Great, give me a reason to believe that... You are claiming that quantum uncertainty transcends causation, So back up your argument... Why does it transcend causation??
Let’s examine your OP again and I’ll point out where you are wrong.
However, there is no natural way to create a random event.
This is wrong. I showed you right there in that post of mine you quoted that there are natural ways to generate random events. Thermal noise and radioactive decay both generate random events.
Random does not exist in nature, it is a purely human concept that more refers to our inability to predict.
This is wrong. Randomness does exist in nature, as I’ve already explained. You also appear to be confusing randomness with causation. Random doesn’t mean uncaused; it means unpredictable.
This then implies that every thing that has ever happened is the effect of previous events. There is no chance.
This is wrong. There is chance. It is due to the randomness caused by quantum uncertainty.
The entirety of human history is defined by how the big bang went of and how the hydrogen came together into the original stars.
This is wrong. The entirety of human history is not
defined by a chain of unbroken events extending back to the big bang. Quantum uncertainty causes random events right now—every second—and some of those events affect human affairs and your decisions every day.

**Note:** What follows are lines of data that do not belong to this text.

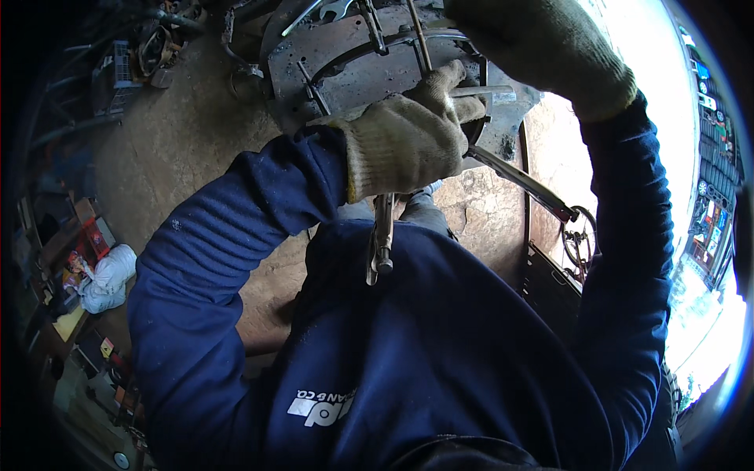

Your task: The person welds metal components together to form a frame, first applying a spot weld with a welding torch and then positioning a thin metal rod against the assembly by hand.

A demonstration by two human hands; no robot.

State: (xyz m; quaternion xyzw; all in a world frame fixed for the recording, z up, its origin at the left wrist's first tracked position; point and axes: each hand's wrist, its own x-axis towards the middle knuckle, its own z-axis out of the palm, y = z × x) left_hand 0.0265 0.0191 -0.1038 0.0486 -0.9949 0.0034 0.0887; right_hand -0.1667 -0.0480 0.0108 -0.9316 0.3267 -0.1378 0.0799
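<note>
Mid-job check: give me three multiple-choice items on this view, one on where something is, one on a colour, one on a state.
1. Where do the locking pliers hang?
A. Below the left hand
B. On the floor by the white bag
C. Above the right hand

2. What colour are the work gloves?
A. Bright orange
B. Off-white
C. Black

3. What is the left hand doing?
A. Lying flat and open on the metal plate
B. Hanging free, touching nothing
C. Closed in a fist around the pliers' upper end

Answers:
1. A, the handles stick down out of the glove, in front of the blue sweatshirt.
2. B, both knit gloves, including the right hand, are pale cream.
3. C, the gloved fingers are curled tight, with the tool emerging beneath.
</note>
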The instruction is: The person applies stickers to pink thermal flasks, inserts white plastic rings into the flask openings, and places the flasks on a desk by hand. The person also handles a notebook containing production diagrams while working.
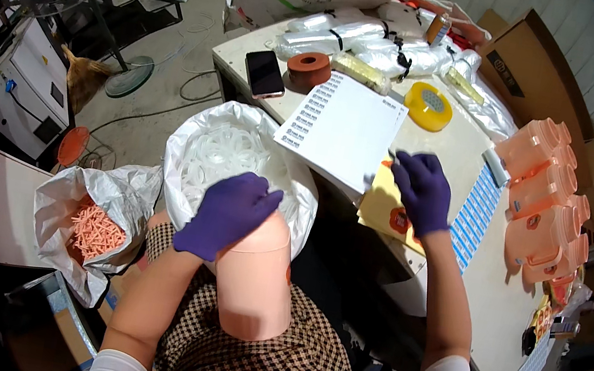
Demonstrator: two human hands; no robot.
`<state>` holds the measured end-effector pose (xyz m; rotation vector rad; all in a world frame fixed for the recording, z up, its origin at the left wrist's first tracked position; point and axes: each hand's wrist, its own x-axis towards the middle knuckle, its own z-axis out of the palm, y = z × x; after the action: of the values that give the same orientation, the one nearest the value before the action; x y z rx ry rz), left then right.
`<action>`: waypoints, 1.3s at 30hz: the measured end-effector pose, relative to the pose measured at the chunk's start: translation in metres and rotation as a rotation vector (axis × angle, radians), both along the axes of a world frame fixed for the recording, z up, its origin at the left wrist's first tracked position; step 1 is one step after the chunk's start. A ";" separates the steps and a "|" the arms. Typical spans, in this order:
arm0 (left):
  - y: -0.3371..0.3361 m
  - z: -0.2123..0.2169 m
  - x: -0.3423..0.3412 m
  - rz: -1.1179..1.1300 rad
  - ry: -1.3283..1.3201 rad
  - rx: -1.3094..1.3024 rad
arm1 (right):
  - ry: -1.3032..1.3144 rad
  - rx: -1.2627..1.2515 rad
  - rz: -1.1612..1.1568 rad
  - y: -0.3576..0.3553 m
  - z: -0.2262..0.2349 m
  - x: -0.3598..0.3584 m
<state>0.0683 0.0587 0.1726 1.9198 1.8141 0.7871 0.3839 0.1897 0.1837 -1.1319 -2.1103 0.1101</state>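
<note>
My left hand (229, 213), in a purple glove, is closed over the upper end of a peach-coloured plastic jar (254, 288). The jar lies tilted on my lap, against a checked apron (317, 346), and the glove hides part of its top. My right hand (422, 191), gloved in purple too, is over the table with its fingertips pinched together. It is at the right edge of a stack of white label sheets (349, 131), above a yellow sheet with red-orange round stickers (387, 208). Whatever its fingertips hold is too small to make out.
A white sack of clear plastic rings (227, 158) stands beyond the jar. Peach strips fill another sack (97, 231) at left. On the table are a phone (264, 74), brown tape (308, 69), yellow tape (428, 107), blue label sheets (476, 216) and several peach jars (541, 226).
</note>
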 end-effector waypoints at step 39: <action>-0.005 -0.065 -0.011 0.058 -0.676 -0.216 | -0.061 0.159 0.179 -0.193 -0.027 -0.071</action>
<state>0.0573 0.0537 0.1076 1.2553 1.4571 1.0493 0.3130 -0.0032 0.1565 -0.8628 -2.2293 -0.0086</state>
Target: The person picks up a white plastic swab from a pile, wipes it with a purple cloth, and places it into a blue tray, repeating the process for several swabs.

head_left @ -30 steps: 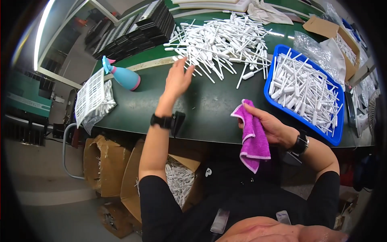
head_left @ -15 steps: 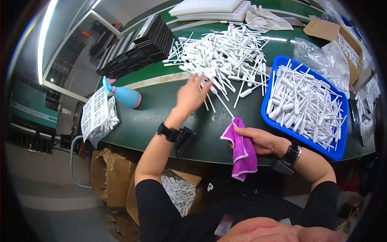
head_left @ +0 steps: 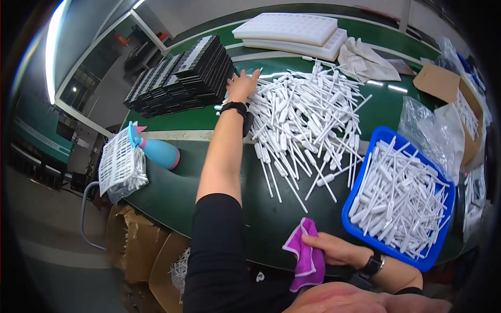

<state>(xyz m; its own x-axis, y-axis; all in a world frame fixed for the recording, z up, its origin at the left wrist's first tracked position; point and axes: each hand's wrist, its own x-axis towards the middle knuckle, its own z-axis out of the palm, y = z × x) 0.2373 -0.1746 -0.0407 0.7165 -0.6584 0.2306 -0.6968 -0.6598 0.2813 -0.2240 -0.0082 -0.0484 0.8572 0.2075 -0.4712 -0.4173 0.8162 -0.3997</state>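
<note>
My left hand (head_left: 242,86) is stretched far forward, its fingers spread, at the left edge of a big heap of white plastic dropper pipettes (head_left: 308,109). It lies right beside the stacked black trays (head_left: 201,73); some of its fingertips are hard to make out against the heap. Nothing shows plainly in its grasp. Closer to my body, my right hand (head_left: 334,248) grips a purple cloth (head_left: 308,255) with white edging, which hangs down at the bench's near edge. Right of the heap stands a blue tray (head_left: 348,201) filled with more pipettes.
A blue spray bottle (head_left: 160,153) and a bagged bundle of pipettes under a white grid (head_left: 116,161) are at left. White foam sheets (head_left: 287,28) and a pale cloth (head_left: 365,61) lie at the back. Cardboard boxes stand at right (head_left: 443,81) and below the bench (head_left: 143,250).
My left hand has moved forward and left, from the heap's near edge to its far left side by the black trays. My right hand keeps the purple cloth; a pipette stem no longer shows above it.
</note>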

Every thought you are currently happening has no meaning it is simply a chemical reaction and a result of previous events.
This is wrong. Those chemical reactions and electrical impulses that form your thoughts are influenced to some extent by thermal noise, a random process. It could determine whether individual neurons fire or not. In cases where two choices have equal potential, it could influence your choice.
So this brings us to free will, every action you have and will take has been predetermined by nature. You can try and break that by doing something random, but you are unable it is simply action and reaction. We cannot change the future, because the future is already been determined.
This is wrong. Your actions have not been predetermined by nature. You probably make random choices every day without even being aware of it. However, whether some choices are random or not is not the issue. The question is how do you define free will? I define it as the ability to make a conscious decision. We make conscious decisions every day. How do you define free will?
EDIT: Actually, I think a better definition of free will is the ability to act at one’s own discretion. If you don’t have the ability to act on your choices then you don’t have free will.